A Filipino woman who helped strike a peace deal with Muslim rebels and a Bangladeshi man who offered poor children free English-language education were among the winners Thursday of Asia's equivalent to the Nobel Prize.
Miriam Coronel-Ferrer, 63, was one of four recipients of the Ramon Magsaysay Award—named after a Philippine president killed in a plane crash—for her efforts in "harnessing the power of women" in peace advocacy.
After campaigning against martial law imposed by the late dictator Ferdinand Marcos Sr. in the 1970s, Coronel-Ferrer pursued a career in conflict resolution in the Philippines and abroad.
Among her key achievements was serving as chief government negotiator in talks with the Moro Islamic Liberation Front to end their decades-long insurgency in the southern Philippines, which resulted in a historic peace accord in 2014.
"Conflicts are best resolved not through the annihilation of one party, but by the mutual transformation of all players towards a common vision and shared responsibilities and accountability," Coronel-Ferrer said in a statement.
Fellow award recipient Korvi Rakshand, 38, gave up a potentially lucrative career in business or law after a life-changing encounter with youngsters scavenging in a dump in Bangladesh.

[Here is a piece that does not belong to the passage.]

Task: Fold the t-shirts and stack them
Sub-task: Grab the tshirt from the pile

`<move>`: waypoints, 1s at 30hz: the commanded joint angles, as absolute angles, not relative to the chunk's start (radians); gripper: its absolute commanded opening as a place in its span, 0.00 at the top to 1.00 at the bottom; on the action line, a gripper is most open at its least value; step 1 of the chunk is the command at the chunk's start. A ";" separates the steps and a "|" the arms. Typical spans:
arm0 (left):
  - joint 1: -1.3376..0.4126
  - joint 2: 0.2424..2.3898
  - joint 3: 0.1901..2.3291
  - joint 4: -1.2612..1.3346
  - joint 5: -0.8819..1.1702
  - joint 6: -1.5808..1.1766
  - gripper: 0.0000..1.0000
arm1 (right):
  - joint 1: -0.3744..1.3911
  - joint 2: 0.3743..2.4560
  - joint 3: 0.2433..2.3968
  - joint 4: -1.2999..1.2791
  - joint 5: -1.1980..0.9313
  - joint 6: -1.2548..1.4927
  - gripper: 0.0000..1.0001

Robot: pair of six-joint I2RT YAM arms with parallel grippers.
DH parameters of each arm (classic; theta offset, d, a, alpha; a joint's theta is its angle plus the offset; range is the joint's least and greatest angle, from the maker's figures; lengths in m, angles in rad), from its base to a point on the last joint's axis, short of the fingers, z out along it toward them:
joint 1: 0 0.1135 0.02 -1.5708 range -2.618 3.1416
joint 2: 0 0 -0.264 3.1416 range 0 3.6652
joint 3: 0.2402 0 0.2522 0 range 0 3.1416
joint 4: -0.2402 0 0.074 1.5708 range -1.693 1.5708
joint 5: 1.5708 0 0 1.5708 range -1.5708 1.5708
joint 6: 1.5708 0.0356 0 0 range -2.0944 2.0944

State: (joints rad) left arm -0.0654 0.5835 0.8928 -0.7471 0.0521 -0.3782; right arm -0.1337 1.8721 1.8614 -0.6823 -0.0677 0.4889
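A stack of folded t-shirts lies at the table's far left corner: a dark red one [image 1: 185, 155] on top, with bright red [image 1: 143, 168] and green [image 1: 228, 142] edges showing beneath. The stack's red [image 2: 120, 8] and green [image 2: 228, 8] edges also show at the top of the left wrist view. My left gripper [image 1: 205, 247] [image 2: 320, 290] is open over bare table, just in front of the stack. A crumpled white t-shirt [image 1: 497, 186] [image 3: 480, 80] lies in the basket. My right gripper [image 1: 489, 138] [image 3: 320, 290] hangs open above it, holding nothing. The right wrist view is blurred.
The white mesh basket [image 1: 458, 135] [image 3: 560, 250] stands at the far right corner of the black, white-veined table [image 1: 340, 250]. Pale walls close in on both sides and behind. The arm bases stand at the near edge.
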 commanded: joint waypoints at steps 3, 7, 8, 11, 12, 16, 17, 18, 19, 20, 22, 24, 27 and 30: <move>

He convinced six friends to teach English to disadvantaged children so they could get jobs.
That project expanded into English-language primary and secondary education in 11 traditional and online schools.

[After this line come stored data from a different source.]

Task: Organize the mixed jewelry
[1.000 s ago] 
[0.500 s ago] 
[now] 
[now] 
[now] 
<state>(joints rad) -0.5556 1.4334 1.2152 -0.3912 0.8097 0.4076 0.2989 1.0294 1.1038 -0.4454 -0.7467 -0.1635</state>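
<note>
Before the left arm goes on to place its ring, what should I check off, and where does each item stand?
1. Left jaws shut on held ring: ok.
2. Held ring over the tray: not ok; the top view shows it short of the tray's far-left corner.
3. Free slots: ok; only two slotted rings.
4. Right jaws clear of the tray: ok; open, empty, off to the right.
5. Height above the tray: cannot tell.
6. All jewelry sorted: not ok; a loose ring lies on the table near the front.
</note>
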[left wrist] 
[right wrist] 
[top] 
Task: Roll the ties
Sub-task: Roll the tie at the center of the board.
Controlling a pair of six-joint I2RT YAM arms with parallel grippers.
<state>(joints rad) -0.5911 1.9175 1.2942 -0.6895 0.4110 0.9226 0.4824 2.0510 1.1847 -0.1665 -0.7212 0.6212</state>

Another winner was Indian oncologist Ravi Kannan R., 59, who champions equitable access to health services by providing free or subsidized cancer treatments to poor patients in the northeastern state of Assam.
The Ramon Magsaysay Award Foundation commended his "devotion to his profession's highest ideals of public service".
Eugenio Lemos, 51, also received the award for his work in water and natural resource management in Timor-Leste that has helped swathes of the country.